┌──

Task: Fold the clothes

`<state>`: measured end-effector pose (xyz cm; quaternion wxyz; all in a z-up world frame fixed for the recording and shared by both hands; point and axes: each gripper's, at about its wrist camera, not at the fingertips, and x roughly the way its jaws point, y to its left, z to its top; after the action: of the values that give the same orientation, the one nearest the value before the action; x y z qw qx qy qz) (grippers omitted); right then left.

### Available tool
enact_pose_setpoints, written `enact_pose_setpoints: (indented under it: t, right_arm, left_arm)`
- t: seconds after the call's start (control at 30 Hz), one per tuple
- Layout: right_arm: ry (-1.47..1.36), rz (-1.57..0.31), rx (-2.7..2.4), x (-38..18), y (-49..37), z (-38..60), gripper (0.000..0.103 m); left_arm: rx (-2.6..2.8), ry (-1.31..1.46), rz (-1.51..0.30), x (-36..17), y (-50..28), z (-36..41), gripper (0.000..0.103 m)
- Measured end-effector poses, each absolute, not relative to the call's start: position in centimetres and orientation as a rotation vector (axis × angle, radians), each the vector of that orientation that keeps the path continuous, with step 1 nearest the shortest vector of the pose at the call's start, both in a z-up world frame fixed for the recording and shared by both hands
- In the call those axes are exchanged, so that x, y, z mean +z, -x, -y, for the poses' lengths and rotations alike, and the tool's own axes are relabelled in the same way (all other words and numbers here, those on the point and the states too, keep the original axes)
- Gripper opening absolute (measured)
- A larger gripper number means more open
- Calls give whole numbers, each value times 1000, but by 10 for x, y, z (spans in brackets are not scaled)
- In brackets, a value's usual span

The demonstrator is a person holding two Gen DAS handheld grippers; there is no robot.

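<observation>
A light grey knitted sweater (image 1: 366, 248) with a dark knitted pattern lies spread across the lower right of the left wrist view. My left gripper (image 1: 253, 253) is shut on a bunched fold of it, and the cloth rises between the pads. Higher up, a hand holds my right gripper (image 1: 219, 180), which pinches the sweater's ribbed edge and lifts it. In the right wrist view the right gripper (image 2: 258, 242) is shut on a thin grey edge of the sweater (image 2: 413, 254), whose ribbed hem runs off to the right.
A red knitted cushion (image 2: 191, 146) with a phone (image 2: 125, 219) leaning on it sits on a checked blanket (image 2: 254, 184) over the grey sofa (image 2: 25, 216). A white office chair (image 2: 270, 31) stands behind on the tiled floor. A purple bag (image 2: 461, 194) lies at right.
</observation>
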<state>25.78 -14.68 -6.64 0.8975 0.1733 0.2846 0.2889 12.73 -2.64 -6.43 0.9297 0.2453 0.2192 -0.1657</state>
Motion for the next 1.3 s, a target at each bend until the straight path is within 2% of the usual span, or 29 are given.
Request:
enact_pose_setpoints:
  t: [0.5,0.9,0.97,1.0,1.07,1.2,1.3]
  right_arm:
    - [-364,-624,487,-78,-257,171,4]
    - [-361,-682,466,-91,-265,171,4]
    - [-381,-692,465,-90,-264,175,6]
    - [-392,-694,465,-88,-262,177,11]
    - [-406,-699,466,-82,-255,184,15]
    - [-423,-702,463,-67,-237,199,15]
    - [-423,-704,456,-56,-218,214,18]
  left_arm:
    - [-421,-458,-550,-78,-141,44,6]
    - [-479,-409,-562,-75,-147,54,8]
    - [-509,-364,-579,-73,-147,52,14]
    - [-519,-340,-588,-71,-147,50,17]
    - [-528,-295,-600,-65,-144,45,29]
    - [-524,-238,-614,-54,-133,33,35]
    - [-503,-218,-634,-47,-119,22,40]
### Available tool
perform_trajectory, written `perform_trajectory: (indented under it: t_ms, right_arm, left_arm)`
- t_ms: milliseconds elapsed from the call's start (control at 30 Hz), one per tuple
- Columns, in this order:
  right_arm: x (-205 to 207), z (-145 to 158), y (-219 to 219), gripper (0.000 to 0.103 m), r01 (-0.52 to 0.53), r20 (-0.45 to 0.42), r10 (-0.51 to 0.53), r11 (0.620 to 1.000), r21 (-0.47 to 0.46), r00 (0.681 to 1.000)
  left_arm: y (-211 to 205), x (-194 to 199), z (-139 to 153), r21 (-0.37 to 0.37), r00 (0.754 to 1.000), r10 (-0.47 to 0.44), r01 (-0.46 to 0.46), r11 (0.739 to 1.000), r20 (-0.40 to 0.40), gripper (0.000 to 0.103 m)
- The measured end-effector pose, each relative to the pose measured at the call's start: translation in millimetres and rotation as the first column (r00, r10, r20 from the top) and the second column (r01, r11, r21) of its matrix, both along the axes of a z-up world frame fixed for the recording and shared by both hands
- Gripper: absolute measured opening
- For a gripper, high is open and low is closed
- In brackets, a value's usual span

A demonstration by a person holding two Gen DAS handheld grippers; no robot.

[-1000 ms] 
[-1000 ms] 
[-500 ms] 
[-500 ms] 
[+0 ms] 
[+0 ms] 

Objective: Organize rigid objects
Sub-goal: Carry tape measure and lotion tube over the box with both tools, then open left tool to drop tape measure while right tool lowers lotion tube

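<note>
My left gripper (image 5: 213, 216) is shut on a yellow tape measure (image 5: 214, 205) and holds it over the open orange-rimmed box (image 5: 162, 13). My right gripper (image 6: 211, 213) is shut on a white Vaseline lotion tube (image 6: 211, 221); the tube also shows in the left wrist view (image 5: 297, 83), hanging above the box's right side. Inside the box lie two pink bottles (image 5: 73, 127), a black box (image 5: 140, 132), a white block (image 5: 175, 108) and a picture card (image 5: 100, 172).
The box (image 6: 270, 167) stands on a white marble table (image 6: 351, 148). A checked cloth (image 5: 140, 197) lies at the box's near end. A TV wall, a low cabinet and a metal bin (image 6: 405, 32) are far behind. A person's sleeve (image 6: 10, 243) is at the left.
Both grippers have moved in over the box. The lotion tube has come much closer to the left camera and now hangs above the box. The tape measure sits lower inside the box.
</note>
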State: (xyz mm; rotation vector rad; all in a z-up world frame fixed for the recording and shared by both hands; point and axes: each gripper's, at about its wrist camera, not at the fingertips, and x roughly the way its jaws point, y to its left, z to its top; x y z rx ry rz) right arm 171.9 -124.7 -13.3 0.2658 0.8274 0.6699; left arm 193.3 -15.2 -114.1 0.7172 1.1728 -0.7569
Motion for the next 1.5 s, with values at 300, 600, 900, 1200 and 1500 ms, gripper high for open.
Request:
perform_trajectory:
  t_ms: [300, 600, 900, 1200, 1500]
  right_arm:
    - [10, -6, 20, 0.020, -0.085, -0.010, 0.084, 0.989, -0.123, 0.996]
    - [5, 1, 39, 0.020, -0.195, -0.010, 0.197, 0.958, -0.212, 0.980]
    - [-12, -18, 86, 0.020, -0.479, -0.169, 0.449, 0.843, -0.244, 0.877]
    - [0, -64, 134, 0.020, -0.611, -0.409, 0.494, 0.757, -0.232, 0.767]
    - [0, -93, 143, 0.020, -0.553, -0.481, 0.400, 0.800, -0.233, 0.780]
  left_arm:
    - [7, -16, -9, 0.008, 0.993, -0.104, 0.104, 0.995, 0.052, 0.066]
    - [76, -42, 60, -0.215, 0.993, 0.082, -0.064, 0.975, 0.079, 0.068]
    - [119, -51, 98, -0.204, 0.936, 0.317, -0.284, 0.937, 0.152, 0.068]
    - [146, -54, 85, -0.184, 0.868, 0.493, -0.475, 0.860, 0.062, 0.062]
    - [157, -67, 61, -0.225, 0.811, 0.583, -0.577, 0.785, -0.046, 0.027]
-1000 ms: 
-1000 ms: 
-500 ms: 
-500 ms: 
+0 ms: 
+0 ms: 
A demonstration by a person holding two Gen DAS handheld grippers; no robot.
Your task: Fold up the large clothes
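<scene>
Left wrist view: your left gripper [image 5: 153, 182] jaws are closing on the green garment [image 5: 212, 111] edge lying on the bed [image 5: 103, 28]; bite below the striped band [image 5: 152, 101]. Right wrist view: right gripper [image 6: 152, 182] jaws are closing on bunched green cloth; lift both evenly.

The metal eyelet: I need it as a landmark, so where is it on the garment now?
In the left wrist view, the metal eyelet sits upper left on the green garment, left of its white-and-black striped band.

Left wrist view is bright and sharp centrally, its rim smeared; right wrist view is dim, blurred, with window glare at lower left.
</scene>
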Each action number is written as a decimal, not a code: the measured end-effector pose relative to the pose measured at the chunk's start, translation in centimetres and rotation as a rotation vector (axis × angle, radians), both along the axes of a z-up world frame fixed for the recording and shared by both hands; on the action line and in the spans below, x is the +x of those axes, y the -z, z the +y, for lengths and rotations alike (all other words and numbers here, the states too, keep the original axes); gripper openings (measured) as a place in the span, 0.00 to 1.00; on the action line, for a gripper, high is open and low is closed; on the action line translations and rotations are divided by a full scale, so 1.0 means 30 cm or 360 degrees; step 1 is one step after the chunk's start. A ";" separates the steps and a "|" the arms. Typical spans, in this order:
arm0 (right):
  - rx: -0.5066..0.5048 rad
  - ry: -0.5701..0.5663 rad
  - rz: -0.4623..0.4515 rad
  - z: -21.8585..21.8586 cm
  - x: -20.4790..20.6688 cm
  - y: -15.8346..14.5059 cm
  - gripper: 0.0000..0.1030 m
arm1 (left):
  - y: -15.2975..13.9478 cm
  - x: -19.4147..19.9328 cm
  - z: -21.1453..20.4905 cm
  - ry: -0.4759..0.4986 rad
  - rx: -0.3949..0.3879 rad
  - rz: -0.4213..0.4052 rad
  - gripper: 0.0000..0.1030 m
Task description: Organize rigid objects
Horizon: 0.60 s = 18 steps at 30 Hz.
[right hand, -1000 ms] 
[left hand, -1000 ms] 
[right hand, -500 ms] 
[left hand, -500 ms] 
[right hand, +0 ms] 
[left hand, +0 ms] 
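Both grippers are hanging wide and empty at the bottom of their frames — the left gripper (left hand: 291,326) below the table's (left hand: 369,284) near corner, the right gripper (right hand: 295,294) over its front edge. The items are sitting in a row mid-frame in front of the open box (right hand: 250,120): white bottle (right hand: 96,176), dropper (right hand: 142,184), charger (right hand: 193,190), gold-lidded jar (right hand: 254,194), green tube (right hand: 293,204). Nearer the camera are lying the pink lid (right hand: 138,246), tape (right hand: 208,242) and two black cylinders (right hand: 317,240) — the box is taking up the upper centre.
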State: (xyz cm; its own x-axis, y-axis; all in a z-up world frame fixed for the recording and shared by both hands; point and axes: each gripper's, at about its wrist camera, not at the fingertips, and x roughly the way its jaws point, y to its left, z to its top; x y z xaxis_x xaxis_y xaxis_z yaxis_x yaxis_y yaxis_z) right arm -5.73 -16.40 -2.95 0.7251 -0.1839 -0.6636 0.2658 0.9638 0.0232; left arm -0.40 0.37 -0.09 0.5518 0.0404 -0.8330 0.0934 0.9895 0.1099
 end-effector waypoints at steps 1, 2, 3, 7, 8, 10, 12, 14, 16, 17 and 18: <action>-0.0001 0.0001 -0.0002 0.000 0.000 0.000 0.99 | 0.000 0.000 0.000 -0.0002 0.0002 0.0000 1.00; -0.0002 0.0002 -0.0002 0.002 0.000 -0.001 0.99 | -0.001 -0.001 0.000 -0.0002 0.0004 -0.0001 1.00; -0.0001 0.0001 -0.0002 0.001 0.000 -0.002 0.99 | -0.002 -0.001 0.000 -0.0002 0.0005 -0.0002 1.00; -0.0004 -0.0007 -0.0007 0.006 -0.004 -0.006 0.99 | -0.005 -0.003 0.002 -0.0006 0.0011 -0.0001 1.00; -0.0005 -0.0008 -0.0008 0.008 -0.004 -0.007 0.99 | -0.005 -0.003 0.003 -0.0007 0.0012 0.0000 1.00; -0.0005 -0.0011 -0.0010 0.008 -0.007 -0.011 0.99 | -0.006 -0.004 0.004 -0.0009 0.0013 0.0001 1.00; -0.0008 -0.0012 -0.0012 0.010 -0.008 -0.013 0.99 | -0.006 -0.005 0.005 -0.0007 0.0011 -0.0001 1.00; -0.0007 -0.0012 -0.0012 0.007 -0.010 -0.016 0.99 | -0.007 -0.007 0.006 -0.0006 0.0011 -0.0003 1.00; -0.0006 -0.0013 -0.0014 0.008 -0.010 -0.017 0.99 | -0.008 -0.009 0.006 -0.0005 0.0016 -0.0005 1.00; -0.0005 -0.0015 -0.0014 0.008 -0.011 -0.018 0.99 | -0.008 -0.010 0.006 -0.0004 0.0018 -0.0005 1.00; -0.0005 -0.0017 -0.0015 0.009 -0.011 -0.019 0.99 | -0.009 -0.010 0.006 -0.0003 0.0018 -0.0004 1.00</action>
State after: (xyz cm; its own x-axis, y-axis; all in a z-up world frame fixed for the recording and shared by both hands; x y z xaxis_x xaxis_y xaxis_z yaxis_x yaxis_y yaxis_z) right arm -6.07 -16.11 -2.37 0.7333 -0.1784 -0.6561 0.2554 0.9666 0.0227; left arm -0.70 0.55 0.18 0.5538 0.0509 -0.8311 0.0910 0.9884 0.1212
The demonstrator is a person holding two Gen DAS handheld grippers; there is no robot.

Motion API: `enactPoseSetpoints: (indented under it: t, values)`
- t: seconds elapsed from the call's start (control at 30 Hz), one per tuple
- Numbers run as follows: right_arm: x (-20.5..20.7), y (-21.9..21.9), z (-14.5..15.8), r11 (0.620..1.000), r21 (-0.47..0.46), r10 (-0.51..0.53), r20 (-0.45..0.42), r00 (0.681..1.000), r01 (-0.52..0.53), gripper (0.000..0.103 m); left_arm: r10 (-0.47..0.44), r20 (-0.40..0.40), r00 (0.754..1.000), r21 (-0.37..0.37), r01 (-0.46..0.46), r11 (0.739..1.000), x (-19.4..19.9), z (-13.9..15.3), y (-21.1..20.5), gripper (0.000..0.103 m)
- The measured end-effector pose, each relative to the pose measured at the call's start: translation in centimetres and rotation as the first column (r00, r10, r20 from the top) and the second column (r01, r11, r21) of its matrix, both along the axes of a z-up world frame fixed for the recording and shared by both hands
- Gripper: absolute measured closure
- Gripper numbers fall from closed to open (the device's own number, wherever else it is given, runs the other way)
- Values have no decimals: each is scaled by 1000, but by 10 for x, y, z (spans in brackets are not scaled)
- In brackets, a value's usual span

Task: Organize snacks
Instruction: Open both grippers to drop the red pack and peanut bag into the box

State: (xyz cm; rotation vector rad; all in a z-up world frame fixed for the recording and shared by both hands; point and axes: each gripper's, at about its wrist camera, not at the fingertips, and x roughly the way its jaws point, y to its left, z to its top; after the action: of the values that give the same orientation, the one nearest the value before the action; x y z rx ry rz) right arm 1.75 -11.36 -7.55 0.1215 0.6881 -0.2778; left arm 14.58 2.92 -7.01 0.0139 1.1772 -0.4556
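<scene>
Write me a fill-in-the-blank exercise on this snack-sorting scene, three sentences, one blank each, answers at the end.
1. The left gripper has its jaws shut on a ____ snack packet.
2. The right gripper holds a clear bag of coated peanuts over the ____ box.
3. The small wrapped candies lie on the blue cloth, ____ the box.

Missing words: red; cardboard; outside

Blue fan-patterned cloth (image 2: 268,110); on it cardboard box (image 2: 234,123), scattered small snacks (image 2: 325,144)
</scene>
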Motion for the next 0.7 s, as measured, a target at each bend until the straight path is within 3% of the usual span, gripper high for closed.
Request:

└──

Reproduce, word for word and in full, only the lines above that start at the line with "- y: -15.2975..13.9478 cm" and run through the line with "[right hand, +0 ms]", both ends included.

Response area:
  - y: -15.2975..13.9478 cm
  - x: -19.4147..19.9328 cm
  - z: -21.1453..20.4905 cm
  - ry: -0.4759..0.4986 rad
  - rx: -0.3949..0.3879 rad
  - rz: -0.4213..0.4052 rad
  - gripper: 0.0000..0.1030 m
Task description: Organize rigid objects
Horizon: 0.60 s = 18 steps at 30 Hz.
[right hand, -1000 ms] 
[left hand, -1000 ms] 
[right hand, -500 ms] 
[left hand, -500 ms] 
[right hand, +0 ms] 

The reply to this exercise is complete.